Gracie and I both enjoyed The Big Clock, a 1940s crime thriller adapted pretty faithfully from Kenneth Fearing's novel of the same name. (The hero is less innocent in the book.) I read and enjoyed the book sometime in the last year and the movie is a lot of fun. Everything about it is well done but the art deco sets deserve special mention. They alone would be reason enough to see this movie.

Other reasons would be Charles Laughton and Elsa Lanchester. Ray Milland is the star of the picture and he's quite good, but these two pros — classic movie-monster portrayers (title roles in The Hunchback of Notre Dame and Bride of Frankenstein) who were married in real life — slide onto the screen and steal the show. Laughton from the first moments of his first scene is mesmerizing. Lanchester in her second scene becomes the most interesting character in the movie and I found myself wishing that we could ditch the murder mystery and watch a movie about her instead.

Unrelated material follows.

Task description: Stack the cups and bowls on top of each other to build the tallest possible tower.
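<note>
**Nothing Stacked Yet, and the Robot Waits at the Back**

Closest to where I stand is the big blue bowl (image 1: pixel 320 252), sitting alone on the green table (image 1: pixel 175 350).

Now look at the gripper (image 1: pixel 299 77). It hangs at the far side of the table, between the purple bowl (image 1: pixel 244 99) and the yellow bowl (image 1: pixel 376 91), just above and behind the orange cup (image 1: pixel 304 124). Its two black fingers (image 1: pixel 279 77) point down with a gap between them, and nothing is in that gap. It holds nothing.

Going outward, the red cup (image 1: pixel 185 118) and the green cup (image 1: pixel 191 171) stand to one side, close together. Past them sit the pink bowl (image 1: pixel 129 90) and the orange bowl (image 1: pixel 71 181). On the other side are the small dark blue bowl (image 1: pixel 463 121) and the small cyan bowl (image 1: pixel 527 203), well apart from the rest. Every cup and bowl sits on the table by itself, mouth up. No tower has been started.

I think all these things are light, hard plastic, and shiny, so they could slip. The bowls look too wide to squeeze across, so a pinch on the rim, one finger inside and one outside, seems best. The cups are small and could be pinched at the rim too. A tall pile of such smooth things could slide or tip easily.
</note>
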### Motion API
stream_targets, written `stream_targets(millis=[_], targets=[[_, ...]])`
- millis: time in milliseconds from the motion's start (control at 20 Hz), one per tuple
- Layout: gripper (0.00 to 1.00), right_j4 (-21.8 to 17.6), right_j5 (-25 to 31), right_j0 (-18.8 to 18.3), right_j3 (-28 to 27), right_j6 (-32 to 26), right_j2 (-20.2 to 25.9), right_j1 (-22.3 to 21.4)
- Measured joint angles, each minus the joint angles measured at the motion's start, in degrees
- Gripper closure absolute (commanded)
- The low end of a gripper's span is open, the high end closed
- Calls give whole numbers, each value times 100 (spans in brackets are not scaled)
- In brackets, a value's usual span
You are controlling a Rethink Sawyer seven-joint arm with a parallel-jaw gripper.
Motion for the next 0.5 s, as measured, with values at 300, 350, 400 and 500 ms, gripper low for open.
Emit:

In other news, here's an excerpt from an article I enjoyed reading, by Alex Burghart, writing in the Times Literary Supplement #5402, October 13, 2006.

The net is the greatest source of misinformation the world has ever known: if you receive unfettered access to all understanding, bonkers or no, then you become ill-informed rather than uninformed. We all crib "facts" from the Web without checking them. When the abolition of the Lord Chancellor's office was announced, newspapers were quick to declare the imminent death of a "1,400-year-old institution". There is absolutely no historical evidence for this claim, but all the journalists had clicked their way to the Lord Chancellor's website and found a page copied from a wholly inaccurate nineteenth-century history book. This was harmless enough, but the plagiarism of an outdated online thesis by the authors of the British Government's intelligence dossier on Iraq had somewhat more sinister ramifications.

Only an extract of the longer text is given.